======== SOURCE MATERIAL ========
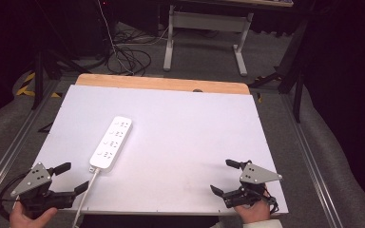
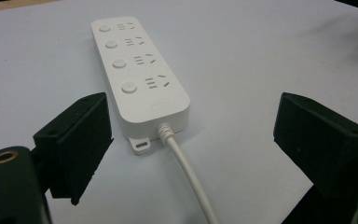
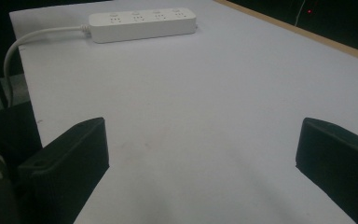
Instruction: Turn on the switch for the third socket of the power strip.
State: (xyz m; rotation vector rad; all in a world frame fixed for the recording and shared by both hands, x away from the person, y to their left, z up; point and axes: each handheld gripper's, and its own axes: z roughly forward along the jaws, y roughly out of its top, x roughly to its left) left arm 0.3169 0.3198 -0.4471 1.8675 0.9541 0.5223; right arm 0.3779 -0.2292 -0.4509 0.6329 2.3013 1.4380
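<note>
The cord [image 1: 86, 190] of the power strip [image 1: 111, 143] runs off the near table [image 1: 180, 128] edge in the high view, so its far end is out of sight; the left gripper view cuts it at the bottom edge. The strip's socket markings are too small to read from above. The hands [image 1: 28, 217] holding the left gripper [image 1: 71, 176] and right gripper [image 1: 224, 176] are cut off at the bottom edge. The surroundings beyond the table are too dark to make out.

White table [image 1: 180, 142]; white power strip [image 1: 111, 142] flat on it, cord [image 1: 86, 190] trailing.
</note>
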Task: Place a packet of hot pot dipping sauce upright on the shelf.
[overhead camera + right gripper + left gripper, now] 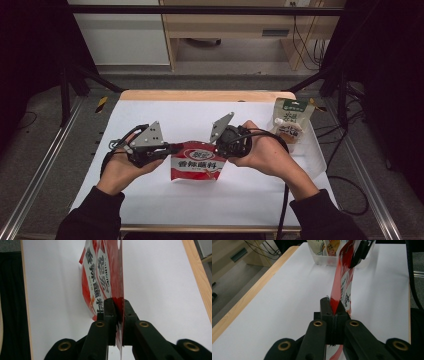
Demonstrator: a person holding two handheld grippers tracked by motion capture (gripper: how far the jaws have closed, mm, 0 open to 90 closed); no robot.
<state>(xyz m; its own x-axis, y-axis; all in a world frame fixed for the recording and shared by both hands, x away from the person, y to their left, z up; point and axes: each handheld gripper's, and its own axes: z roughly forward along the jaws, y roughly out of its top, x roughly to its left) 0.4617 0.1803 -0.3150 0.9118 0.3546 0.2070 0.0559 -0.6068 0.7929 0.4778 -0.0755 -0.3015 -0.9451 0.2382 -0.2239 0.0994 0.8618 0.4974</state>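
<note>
The white worktop (150, 200) carries a clear tray (312, 145) of pouches at its far right. Held upright above its middle is the red sauce pouch (196, 162), stretched by its top edge. The left gripper (172, 148) and right gripper (220, 146) each have fingers clamped on a top corner. It looks like tearing it open comes next, needing opposite pulls.

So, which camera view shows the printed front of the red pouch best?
The high view: the red pouch faces the camera whole. The right gripper view shows its print slanted; the left gripper view shows mostly its edge.
</note>
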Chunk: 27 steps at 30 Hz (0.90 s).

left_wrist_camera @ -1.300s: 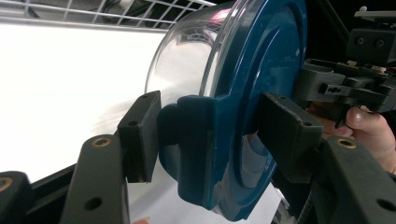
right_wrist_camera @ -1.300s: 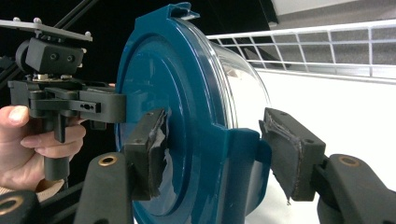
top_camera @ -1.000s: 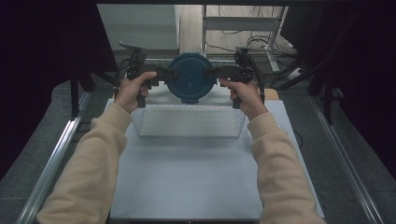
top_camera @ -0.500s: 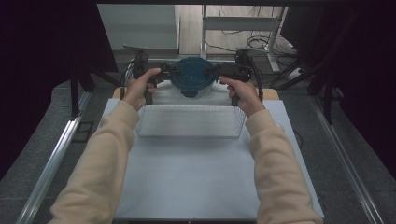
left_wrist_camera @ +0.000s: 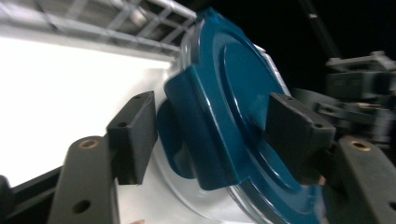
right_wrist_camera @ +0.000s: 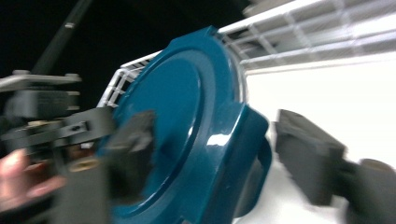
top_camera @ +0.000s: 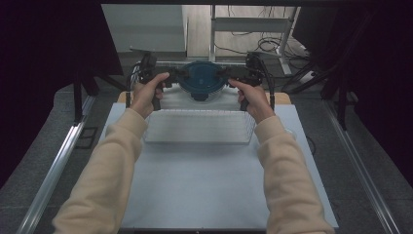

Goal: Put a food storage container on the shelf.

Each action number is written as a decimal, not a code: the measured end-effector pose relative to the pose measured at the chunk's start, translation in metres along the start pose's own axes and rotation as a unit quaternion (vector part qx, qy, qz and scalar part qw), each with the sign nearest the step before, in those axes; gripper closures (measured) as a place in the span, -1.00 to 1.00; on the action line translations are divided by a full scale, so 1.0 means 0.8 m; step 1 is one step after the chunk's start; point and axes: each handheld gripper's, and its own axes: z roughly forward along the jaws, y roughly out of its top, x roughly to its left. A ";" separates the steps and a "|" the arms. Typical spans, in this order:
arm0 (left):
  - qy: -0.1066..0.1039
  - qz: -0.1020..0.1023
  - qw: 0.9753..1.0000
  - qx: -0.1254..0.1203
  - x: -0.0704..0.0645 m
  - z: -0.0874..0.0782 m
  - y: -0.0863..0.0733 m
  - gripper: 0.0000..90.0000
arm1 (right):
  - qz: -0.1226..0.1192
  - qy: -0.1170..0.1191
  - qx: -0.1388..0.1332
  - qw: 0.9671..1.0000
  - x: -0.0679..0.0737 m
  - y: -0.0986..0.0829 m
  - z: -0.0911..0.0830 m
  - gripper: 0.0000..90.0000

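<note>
- Okay, I am holding a round teal plastic lid with clip tabs [top_camera: 200, 80] up in the air between both grippers, over the far edge of the table.
- I am gripping it from the left side with the left gripper [top_camera: 171, 78], and in the left gripper view its two black jaws are standing either side of the lid's clip tab [left_wrist_camera: 205, 135]; one pad is lying on the lid's top face, while the other is sitting slightly off the tab's underside, so I cannot tell how firmly it is clamping.
- I am meeting the lid's opposite side with the right gripper [top_camera: 229, 77]; in the right gripper view the picture is blurring, one jaw is overlapping the teal face [right_wrist_camera: 187, 135] and the other is standing apart from the tab, so I am reading these jaws as parted around it.
- Below and just nearer me, a clear ribbed plastic tray [top_camera: 197, 126] is resting on the pale blue table mat [top_camera: 204, 190].
- My cream sleeves [top_camera: 104, 170] are reaching forward from the near edge.
</note>
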 end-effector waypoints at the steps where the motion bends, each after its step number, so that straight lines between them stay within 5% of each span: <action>1: 0.000 0.010 1.000 -0.005 -0.002 -0.003 -0.001 -0.34 | -0.007 -0.005 -0.010 1.000 0.003 -0.001 -0.003 -0.58; 6: 0.024 0.057 0.998 -0.026 -0.015 -0.025 -0.007 -0.58 | -0.058 -0.023 -0.041 0.997 0.023 -0.007 -0.022 -0.76; 9: 0.024 0.079 0.996 -0.038 -0.022 -0.042 -0.020 -0.60 | -0.089 0.000 -0.043 0.995 0.039 -0.020 -0.033 -0.77; 12: 0.026 0.103 0.994 -0.039 -0.030 -0.059 -0.040 -0.56 | -0.125 -0.003 -0.037 0.991 0.051 -0.038 -0.044 -0.78; 18: 0.027 0.176 0.984 -0.017 -0.044 -0.091 -0.095 -0.54 | -0.193 -0.026 -0.035 0.980 0.056 -0.076 -0.073 -0.73; 23: 0.029 0.205 0.978 -0.008 -0.045 -0.110 -0.147 -0.52 | -0.245 -0.050 -0.032 0.968 0.050 -0.119 -0.095 -0.71; 27: 0.031 0.223 0.974 0.013 -0.038 -0.118 -0.189 -0.51 | -0.268 -0.051 -0.022 0.962 0.044 -0.158 -0.112 -0.72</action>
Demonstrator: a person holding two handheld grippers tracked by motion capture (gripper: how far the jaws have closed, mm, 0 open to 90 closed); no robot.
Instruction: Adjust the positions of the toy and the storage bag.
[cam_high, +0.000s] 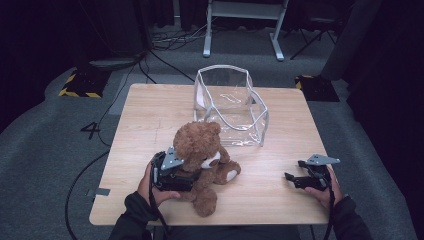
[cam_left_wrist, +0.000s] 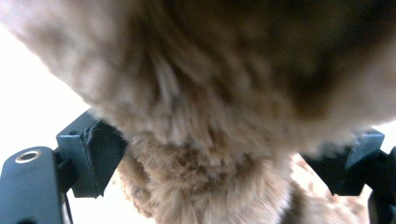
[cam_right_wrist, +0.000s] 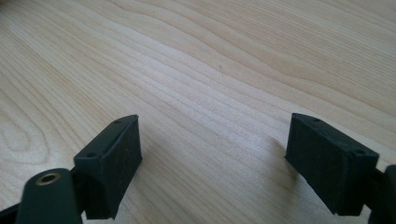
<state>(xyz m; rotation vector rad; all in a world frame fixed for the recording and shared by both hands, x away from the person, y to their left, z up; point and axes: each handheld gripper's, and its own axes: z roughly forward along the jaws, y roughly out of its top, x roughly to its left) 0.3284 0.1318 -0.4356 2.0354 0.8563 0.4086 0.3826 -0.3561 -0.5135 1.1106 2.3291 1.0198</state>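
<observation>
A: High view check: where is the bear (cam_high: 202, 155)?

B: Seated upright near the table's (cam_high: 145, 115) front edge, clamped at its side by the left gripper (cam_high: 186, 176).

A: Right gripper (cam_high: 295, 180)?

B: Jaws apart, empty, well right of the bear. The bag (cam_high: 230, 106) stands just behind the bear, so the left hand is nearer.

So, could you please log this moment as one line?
left gripper: jaws around teddy bear | right gripper: open over table | clear bag: empty, behind bear
</observation>
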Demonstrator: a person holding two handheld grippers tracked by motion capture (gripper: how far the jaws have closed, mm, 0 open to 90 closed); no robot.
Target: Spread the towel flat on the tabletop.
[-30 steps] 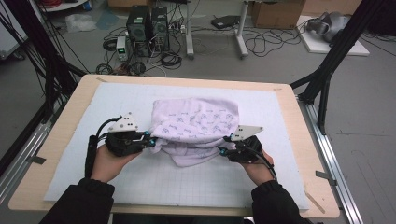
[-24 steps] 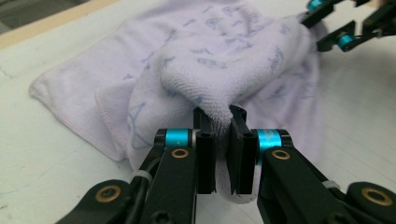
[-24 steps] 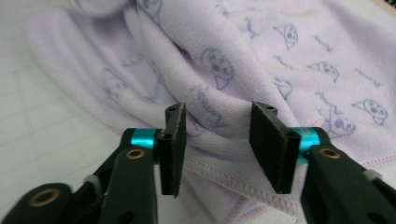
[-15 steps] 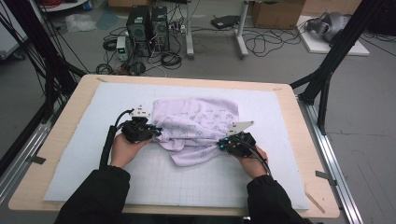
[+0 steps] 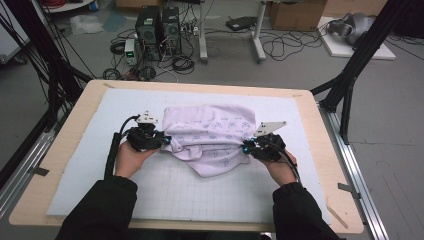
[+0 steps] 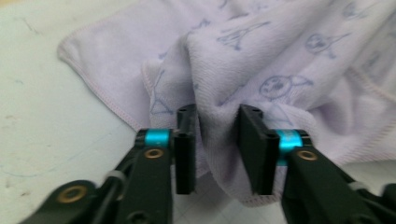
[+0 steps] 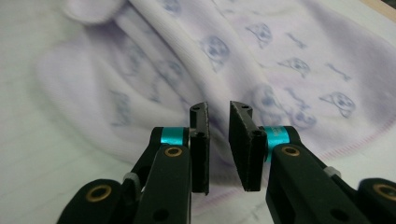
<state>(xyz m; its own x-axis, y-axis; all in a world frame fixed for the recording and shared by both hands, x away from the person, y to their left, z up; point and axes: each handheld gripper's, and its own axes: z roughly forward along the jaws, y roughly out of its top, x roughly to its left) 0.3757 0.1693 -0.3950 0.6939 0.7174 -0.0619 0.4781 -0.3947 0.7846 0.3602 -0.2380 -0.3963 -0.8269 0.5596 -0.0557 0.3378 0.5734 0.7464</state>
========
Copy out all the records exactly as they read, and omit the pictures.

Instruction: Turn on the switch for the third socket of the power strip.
State: (xyz m; rotation vector rad; all in a world frame fixed for the recording and shared by both hands, x away from the person, y to their left, z up; point and axes: each handheld gripper's, and its own axes: z roughly forward along the jaws, y roughly out of its top, x roughly to its left) left arm 0.3169 0.3198 -0.4471 1.8675 0.9541 0.5223; right arm 0.3779 -0.2292 -0.4509 0.6329 2.3013 1.4380
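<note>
The cord [image 1: 86, 190] of the power strip [image 1: 111, 143] runs off the near table [image 1: 180, 128] edge in the high view, so its far end is out of sight; the left gripper view cuts it at the bottom edge. The strip's socket markings are too small to read from above. The hands [image 1: 28, 217] holding the left gripper [image 1: 71, 176] and right gripper [image 1: 224, 176] are cut off at the bottom edge. The surroundings beyond the table are too dark to make out.

White table [image 1: 180, 142]; white power strip [image 1: 111, 142] flat on it, cord [image 1: 86, 190] trailing.
</note>
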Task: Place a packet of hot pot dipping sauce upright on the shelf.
[overhead camera + right gripper + left gripper, now] 
Demonstrator: a person holding two handheld grippers tracked by motion capture (gripper: how far the jaws have closed, mm, 0 open to 90 closed); no robot.
<state>(xyz m; its own x-axis, y-axis; all in a world frame fixed for the recording and shared by both hands, x away from the person, y to their left, z up; point and axes: each handheld gripper's, and its own axes: z roughly forward along the jaws, y roughly out of its top, x roughly to its left) 0.4617 0.1803 -0.3150 0.9118 0.3546 0.2070 0.0559 -0.6068 0.7929 0.4778 -0.0755 -0.3015 -0.9451 0.2382 -0.2239 0.0994 0.8618 0.4974</state>
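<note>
The white worktop (150, 200) carries a clear tray (312, 145) of pouches at its far right. Held upright above its middle is the red sauce pouch (196, 162), stretched by its top edge. The left gripper (172, 148) and right gripper (220, 146) each have fingers clamped on a top corner. It looks like tearing it open comes next, needing opposite pulls.

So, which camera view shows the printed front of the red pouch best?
The high view: the red pouch faces the camera whole. The right gripper view shows its print slanted; the left gripper view shows mostly its edge.
</note>
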Chunk: 27 steps at 30 Hz (0.90 s).

left_wrist_camera @ -1.300s: 
right_wrist_camera @ -1.300s: 
top_camera @ -1.000s: 
top_camera @ -0.500s: 
left_wrist_camera @ +0.000s: 
right_wrist_camera @ +0.000s: 
top_camera @ +0.000s: 

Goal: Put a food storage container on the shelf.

Each action number is written as a decimal, not a code: the measured end-effector pose relative to the pose measured at the chunk's start, translation in metres along the start pose's own axes and rotation as a unit quaternion (vector part qx, qy, qz and scalar part qw), each with the sign nearest the step before, in those axes; gripper closures (measured) as a place in the span, -1.00 to 1.00; on the action line translations are divided by a full scale, so 1.0 means 0.8 m; step 1 is one step after the chunk's start; point and axes: each handheld gripper's, and its own axes: z roughly forward along the jaws, y roughly out of its top, x roughly to its left. A ";" separates the steps and a "|" the arms. Typical spans, in this order:
arm0 (left):
  - qy: -0.1066..0.1039
  - qz: -0.1020..0.1023
  - qw: 0.9753..1.0000
  - qx: -0.1254..0.1203
  - x: -0.0704..0.0645 m
  - z: -0.0874..0.0782 m
  - y: -0.0863..0.0733 m
  - gripper: 0.0000..90.0000
arm1 (right):
  - qz: -0.1226..0.1192
  - qy: -0.1170..0.1191
  - qx: -0.1388..0.1332
  - qw: 0.9671..1.0000
  - x: -0.0679..0.0737 m
  - y: -0.0986..0.0829 m
  - z: -0.0911..0.0830 m
  - gripper: 0.0000..90.0000

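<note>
- Okay, I am holding a round teal plastic lid with clip tabs [top_camera: 200, 80] up in the air between both grippers, over the far edge of the table.
- I am gripping it from the left side with the left gripper [top_camera: 171, 78], and in the left gripper view its two black jaws are standing either side of the lid's clip tab [left_wrist_camera: 205, 135]; one pad is lying on the lid's top face, while the other is sitting slightly off the tab's underside, so I cannot tell how firmly it is clamping.
- I am meeting the lid's opposite side with the right gripper [top_camera: 229, 77]; in the right gripper view the picture is blurring, one jaw is overlapping the teal face [right_wrist_camera: 187, 135] and the other is standing apart from the tab, so I am reading these jaws as parted around it.
- Below and just nearer me, a clear ribbed plastic tray [top_camera: 197, 126] is resting on the pale blue table mat [top_camera: 204, 190].
- My cream sleeves [top_camera: 104, 170] are reaching forward from the near edge.
</note>
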 end-effector waypoints at the steps where the motion bends, each after its step number, so that straight lines between them stay within 5% of each span: <action>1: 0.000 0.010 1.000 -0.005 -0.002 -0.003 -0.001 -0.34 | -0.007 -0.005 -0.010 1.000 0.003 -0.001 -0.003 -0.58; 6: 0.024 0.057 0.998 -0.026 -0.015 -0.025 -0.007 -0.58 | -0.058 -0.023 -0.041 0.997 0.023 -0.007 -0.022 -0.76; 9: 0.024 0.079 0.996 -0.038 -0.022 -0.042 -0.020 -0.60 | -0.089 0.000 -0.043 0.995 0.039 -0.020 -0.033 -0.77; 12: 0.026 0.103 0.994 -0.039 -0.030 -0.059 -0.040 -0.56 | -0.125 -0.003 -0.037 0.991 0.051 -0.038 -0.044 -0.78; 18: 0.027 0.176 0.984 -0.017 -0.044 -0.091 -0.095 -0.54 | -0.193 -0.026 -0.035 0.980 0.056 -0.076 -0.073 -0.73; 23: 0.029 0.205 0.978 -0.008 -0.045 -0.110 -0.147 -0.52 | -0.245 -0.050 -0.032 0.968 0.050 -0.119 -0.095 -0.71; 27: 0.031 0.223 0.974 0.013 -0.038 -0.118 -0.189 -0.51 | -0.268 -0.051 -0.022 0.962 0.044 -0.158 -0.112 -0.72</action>
Demonstrator: a person holding two handheld grippers tracked by motion capture (gripper: how far the jaws have closed, mm, 0 open to 90 closed); no robot.
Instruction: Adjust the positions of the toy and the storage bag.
[cam_high, +0.000s] 
[cam_left_wrist, +0.000s] 
[cam_right_wrist, +0.000s] 
<state>(xyz m; rotation vector rad; all in a world frame fixed for the recording and shared by both hands, x away from the person, y to their left, z up; point and axes: each handheld gripper's, and its own axes: z roughly forward along the jaws, y roughly out of its top, x roughly to its left) 0.3284 0.1318 -0.4356 2.0354 0.8563 0.4086 0.3826 -0.3561 -0.5135 1.1106 2.3291 1.0198</state>
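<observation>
A: High view check: where is the bear (cam_high: 202, 155)?

B: Seated upright near the table's (cam_high: 145, 115) front edge, clamped at its side by the left gripper (cam_high: 186, 176).

A: Right gripper (cam_high: 295, 180)?

B: Jaws apart, empty, well right of the bear. The bag (cam_high: 230, 106) stands just behind the bear, so the left hand is nearer.

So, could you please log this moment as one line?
left gripper: jaws around teddy bear | right gripper: open over table | clear bag: empty, behind bear
</observation>
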Demonstrator: a person holding two handheld grippers tracked by motion capture (gripper: how far the jaws have closed, mm, 0 open to 90 closed); no robot.
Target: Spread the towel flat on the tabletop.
[-30 steps] 
[-24 steps] 
[-24 steps] 
[-15 steps] 
[+0 steps] 
[+0 steps] 
[+0 steps] 
<state>(xyz m; its own x-axis, y-axis; all in a world frame fixed for the recording and shared by both hands, x away from the person, y to their left, z up; point and axes: each handheld gripper's, and its own axes: z roughly forward along the jaws, y roughly out of its top, x roughly to its left) 0.3757 0.1693 -0.3950 0.6939 0.7174 -0.0619 0.4781 -0.3947 0.7846 0.3602 -0.2380 -0.3963 -0.8269 0.5596 -0.0557 0.3378 0.5734 0.7464</state>

The output is now complete.